PROCEEDING in Mandamus to compel the Superior Court of Sonoma County to vacate order dismissing Justice's Court appeal and to proceed with trial of cause. Ross Campbell, Judge. Writ denied.
The facts are stated in the opinion of the court.
Spencer G. Prime for Petitioners.
Hilliard Comstock and J. Harold McAlpine for Respondents.
This is a proceeding in mandate. The respondents filed an answer denying all the allegations of the petition and also filed a general demurrer thereto.

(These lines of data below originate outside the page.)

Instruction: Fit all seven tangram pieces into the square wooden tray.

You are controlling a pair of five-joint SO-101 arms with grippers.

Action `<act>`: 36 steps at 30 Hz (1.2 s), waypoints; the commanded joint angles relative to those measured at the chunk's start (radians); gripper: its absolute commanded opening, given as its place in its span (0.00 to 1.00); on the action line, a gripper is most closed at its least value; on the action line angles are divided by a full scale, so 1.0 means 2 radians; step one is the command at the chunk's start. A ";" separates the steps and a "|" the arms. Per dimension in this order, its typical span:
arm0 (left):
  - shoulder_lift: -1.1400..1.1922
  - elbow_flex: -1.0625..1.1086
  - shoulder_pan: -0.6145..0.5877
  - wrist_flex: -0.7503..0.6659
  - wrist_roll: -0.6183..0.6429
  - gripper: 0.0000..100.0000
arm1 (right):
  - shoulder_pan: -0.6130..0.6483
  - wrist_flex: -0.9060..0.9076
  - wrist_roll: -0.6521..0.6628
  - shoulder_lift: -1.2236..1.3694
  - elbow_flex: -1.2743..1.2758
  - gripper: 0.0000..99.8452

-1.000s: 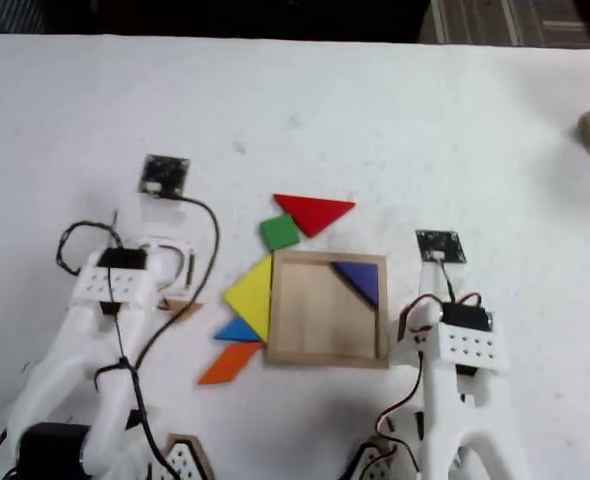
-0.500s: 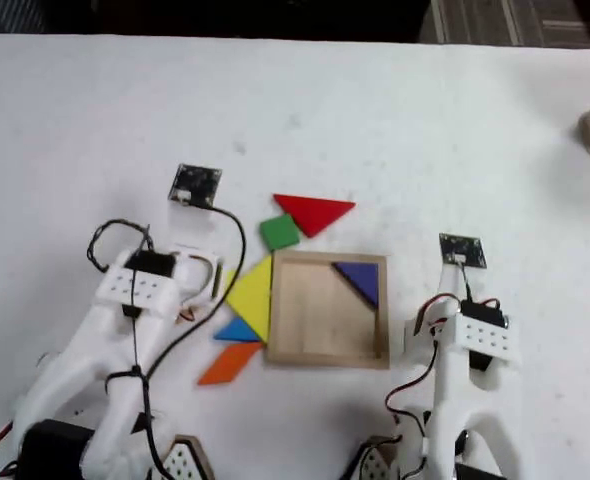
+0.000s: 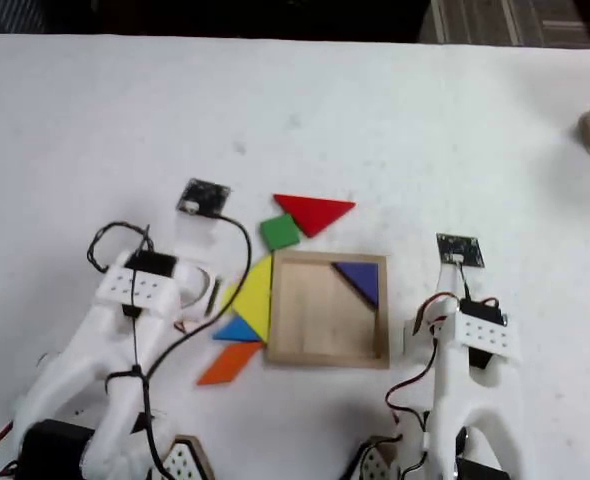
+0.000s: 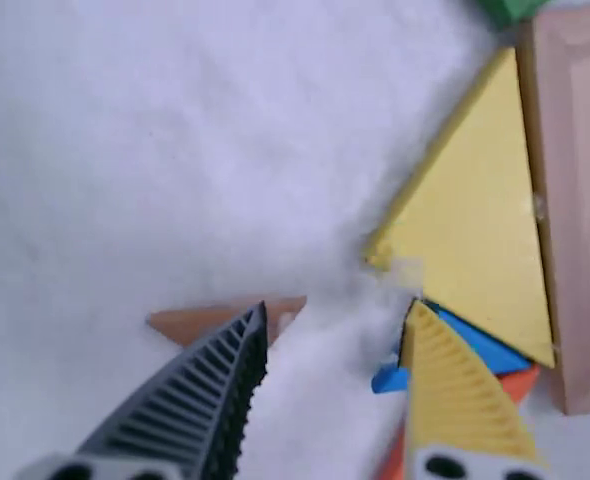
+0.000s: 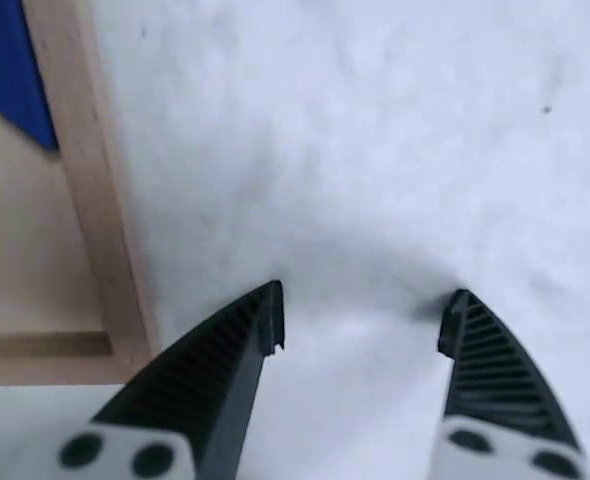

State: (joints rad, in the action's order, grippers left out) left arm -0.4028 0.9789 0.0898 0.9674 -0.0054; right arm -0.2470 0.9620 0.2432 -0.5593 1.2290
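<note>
The square wooden tray [image 3: 325,359] is holding only a dark blue triangle [image 3: 361,279]. The left gripper [image 4: 337,310], fingers apart, is hovering at the large yellow triangle [image 3: 253,297] lying against the tray's outer rim. Closing askew risks sliding it over the small light-blue triangle [image 3: 237,329]. The right gripper [image 5: 368,295] is hovering beside the tray, fingers apart.

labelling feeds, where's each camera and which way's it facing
High view: above the table, looking down on wooden tray, yellow triangle, left arm, right arm.
Left wrist view: on left arm, facing yellow triangle and tray past open left gripper.
Right wrist view: on right arm, facing tray rim past open right gripper.
Shared: all three show the tray.
</note>
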 commanded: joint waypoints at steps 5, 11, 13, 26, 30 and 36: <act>-0.060 -0.013 0.013 0.092 -0.109 0.24 | -0.005 -0.019 0.005 0.005 -0.003 0.25; -0.198 0.041 0.081 0.160 -0.122 0.24 | -0.005 -0.023 0.005 0.006 -0.002 0.24; -0.237 0.068 0.111 0.171 -0.122 0.24 | -0.005 -0.023 0.005 0.006 -0.002 0.24; -0.042 0.055 0.183 0.107 -0.071 0.24 | -0.005 -0.023 0.005 0.006 -0.002 0.25; 0.020 0.043 0.162 0.074 -0.069 0.24 | -0.005 -0.023 0.005 0.006 -0.002 0.25; 0.006 0.045 0.136 0.050 -0.033 0.24 | -0.005 -0.023 0.005 0.006 -0.002 0.25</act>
State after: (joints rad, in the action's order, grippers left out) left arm -0.3813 1.0986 0.3890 1.1070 -0.1450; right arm -0.2470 0.9482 0.2432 -0.5577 1.2290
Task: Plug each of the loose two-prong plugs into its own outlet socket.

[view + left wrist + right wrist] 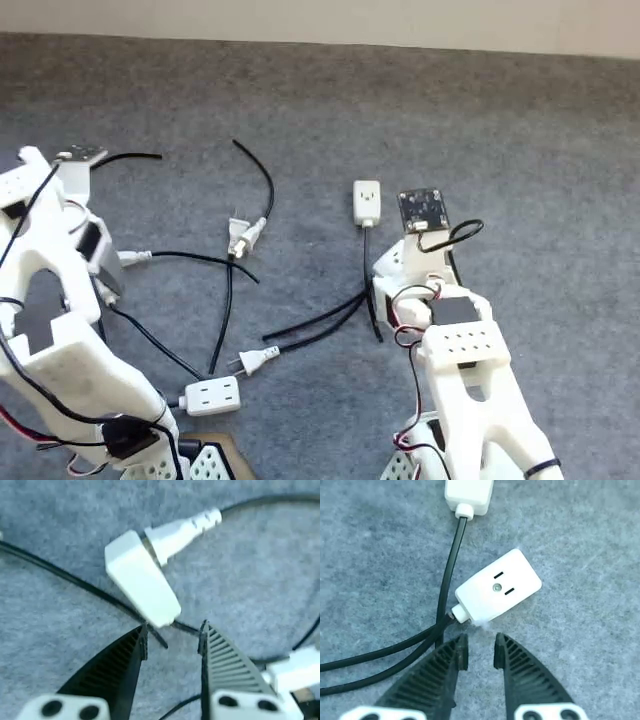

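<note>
partly cropped, farther outlet socket [469, 495] beyond right claw [480, 649]

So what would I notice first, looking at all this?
Likely the black cords sprawled over the grey carpet between two white arms. Then a white socket with empty slots, lying just ahead of the right gripper, and by the left gripper a second socket with a plug already in it.
</note>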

On the twenty-fourth day of April, 1924, a judgment was rendered and entered by the justice's court of Bodega township, county of Sonoma, against the petitioners, doing business as partners, and in favor of one C. Fiori for the sum of $265 and costs. On the fourth day of May, 1924, the petitioners, as defendants in said action, served and filed a notice of appeal to the respondent court from said judgment, on questions of law alone. It is alleged in the petition that at the time of the filing of said notice of appeal, the petitioners duly filed an undertaking on appeal from said judgment for the stay thereof and for costs of appeal; that thereafter, and on June 9, 1924, the plaintiff in said action, Fiori, by his attorneys, served upon the attorney for the plaintiffs in said action a notice of motion to dismiss said appeal, upon the ground, among others specified, that neither the petitioners as defendants and appellants in said action nor their attorney had filed with the justice of said Bodega township, "from which Justice's Court said purported appeal is taken, or with the clerk of the Superior Court of the County of Sonoma, . . . the undertaking on appeal as provided by law for the filing of such undertaking or at all"; that on the eleventh day of July, 1924, the motion to dismiss said appeal was heard by the respondent court and that the said motion having been submitted for decision, the said court, on the thirtieth day of July, 1924, made and entered its order dismissing said appeal, upon the ground, as expressly stated by the court, that the court was without jurisdiction to entertain the appeal because no undertaking on appeal had been filed.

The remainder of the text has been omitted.